Hilario Mendo en La fortaleza de una mujer fiel destaca de Laura “su habilidad para adivinar el pensamiento de los pequeños al llegar o salir de casa, con solo preguntarles sobre lo que habían hecho o lo que pensaban hacer.

Su hija Laura recuerda que le contaba sus enfados o genios por algún detalle familiar y que una vez le preguntó a su madre: ‘¡Tú nunca te enfadas?, y ella le contestó: bueno, me callo (hizo gesto de tragar saliva) y doy un saltito’. Ese saltito hacia la caridad, la santidad”.

“Siempre en primer lugar mi madre, y después nosotros”

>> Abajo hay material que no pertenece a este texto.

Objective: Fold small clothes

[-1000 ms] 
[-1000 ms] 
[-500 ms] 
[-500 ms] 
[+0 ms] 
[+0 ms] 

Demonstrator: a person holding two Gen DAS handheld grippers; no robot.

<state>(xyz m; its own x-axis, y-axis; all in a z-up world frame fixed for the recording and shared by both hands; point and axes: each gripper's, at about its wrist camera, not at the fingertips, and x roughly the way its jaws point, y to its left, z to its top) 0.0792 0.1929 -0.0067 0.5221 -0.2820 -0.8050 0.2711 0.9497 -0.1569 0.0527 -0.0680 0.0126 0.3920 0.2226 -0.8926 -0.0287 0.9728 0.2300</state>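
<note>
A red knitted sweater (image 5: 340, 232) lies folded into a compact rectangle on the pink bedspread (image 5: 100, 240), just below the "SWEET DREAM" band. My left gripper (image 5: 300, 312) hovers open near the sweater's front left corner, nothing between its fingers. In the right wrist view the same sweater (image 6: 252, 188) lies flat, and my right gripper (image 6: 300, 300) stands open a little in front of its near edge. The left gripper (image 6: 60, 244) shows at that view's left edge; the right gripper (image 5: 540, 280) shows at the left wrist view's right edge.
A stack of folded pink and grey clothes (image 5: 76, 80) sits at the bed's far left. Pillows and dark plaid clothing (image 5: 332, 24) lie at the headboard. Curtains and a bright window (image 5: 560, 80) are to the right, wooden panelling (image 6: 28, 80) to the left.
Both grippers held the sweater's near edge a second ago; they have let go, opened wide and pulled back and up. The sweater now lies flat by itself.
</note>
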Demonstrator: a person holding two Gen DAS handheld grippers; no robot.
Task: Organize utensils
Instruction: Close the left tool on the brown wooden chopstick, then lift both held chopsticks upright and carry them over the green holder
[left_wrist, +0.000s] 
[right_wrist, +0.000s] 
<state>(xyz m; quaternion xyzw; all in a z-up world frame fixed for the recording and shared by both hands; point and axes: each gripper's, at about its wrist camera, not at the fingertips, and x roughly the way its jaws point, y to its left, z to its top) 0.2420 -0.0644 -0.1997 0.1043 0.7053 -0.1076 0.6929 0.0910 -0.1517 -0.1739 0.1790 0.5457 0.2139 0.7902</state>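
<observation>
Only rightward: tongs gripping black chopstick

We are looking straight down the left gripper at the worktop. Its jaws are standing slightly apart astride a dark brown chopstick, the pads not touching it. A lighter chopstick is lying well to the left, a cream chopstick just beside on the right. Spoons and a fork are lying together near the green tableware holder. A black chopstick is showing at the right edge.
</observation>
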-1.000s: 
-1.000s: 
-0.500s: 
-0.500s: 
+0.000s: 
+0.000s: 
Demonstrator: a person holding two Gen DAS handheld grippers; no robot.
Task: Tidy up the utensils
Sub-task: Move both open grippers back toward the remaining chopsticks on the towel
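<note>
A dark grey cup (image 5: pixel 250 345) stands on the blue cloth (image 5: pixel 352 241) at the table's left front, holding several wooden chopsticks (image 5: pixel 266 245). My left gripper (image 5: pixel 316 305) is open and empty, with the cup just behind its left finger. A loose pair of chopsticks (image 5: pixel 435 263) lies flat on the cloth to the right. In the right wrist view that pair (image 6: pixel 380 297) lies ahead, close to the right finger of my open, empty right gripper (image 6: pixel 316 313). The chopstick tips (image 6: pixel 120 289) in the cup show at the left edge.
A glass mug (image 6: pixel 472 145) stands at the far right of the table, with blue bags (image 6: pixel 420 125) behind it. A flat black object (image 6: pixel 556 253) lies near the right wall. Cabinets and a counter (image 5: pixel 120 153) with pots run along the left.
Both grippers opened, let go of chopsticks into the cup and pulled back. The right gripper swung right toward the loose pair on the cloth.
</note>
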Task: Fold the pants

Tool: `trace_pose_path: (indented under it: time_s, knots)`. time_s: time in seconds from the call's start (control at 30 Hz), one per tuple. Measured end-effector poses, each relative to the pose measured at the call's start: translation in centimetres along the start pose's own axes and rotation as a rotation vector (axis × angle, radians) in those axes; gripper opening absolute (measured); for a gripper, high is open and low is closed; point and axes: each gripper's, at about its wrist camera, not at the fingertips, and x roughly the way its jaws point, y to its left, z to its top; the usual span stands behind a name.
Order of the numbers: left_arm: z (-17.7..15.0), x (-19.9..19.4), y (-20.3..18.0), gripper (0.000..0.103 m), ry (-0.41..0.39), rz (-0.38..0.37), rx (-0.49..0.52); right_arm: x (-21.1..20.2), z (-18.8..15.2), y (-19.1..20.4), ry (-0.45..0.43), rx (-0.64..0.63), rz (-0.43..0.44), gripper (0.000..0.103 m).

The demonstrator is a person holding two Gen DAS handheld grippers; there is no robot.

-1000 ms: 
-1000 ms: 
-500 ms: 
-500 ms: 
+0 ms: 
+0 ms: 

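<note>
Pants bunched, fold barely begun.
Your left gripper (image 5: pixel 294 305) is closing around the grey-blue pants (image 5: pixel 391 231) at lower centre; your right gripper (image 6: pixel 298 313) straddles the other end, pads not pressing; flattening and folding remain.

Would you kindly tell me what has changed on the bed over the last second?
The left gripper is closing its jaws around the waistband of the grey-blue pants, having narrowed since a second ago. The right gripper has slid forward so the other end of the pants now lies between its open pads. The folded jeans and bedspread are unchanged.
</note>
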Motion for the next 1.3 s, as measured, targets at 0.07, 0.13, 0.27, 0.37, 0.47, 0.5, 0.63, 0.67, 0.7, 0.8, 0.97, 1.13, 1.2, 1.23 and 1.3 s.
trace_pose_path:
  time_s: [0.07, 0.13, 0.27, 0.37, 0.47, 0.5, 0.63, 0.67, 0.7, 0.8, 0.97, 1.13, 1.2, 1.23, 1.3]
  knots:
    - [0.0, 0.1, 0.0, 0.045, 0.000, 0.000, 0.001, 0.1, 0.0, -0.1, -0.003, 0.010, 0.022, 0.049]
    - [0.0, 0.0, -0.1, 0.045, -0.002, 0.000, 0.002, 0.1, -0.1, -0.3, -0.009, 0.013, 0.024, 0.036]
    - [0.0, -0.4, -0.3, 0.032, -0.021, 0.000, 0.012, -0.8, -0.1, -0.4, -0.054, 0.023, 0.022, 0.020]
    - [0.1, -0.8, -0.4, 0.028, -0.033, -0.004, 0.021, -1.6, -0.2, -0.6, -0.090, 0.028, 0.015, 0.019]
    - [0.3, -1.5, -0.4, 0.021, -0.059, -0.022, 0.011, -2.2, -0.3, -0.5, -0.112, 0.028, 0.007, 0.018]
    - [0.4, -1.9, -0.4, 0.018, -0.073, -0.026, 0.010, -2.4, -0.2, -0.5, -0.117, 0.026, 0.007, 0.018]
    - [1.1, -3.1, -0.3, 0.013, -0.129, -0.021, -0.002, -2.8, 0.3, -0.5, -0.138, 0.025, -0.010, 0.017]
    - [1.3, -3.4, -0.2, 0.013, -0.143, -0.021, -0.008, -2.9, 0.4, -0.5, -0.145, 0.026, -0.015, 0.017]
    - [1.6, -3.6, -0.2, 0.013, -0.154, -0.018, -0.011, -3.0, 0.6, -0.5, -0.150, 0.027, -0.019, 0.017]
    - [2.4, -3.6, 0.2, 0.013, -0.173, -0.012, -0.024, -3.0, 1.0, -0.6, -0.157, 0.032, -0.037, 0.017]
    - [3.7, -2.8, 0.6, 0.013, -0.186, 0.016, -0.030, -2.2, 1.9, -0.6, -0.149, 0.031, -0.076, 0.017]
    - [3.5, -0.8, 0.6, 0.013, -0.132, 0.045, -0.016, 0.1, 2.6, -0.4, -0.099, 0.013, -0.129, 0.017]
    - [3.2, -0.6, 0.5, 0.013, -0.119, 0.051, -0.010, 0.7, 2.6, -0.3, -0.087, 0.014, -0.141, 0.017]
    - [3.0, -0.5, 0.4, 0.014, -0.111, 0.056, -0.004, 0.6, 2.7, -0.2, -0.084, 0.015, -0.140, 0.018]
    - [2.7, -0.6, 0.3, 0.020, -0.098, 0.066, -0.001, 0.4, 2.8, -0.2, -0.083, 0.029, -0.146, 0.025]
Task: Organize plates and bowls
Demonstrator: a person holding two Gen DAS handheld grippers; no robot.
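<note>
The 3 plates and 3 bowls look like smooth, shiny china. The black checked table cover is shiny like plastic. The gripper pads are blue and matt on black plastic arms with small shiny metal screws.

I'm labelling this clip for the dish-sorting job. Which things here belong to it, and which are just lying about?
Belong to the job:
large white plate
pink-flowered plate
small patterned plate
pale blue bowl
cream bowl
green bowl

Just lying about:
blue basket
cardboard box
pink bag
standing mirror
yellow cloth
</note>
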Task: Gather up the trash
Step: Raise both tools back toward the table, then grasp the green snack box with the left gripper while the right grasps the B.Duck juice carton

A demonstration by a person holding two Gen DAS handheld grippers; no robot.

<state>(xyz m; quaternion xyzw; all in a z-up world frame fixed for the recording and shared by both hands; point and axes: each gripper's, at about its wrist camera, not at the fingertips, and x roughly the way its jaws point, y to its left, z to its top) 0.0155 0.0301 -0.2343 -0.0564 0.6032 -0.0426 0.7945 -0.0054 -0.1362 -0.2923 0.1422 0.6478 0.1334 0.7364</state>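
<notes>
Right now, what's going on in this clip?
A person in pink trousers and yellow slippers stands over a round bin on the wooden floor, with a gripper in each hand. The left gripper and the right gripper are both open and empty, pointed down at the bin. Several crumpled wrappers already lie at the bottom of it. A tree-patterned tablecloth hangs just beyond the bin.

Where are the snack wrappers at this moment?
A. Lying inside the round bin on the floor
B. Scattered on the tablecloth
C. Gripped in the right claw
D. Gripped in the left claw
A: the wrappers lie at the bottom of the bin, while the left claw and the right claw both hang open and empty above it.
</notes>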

Todos recuerdan la llegada de Eduardo al hogar después de una jornada de trabajo intensa dejando en la puerta, por la parte de fuera, el bagaje de sus preocupaciones. ‘¡Ole!, ¡Ole!’, era el saludo habitual que anunciaba su llegada. A la vez, besaba la imagen de la Virgen que estaba en la entrada y después: ‘Laurita, ¿dónde estás?’. “Siempre en primer lugar mi madre, y después nosotros. Nos daba unos abrazos entusiastas; te perdías en aquella humanidad que te abrazaba con una mirada de profundo cariño. Nosotros, cuando le oíamos llegar, corríamos a la puerta para recibirle. Había un ambiente de gran cariño en mi casa. Nos queríamos muchísimo. Él era el primero en acogerte con una gran sonrisa y una mirada alegre. ¡Cómo se le notaba lo a gusto que estaba en casa!”.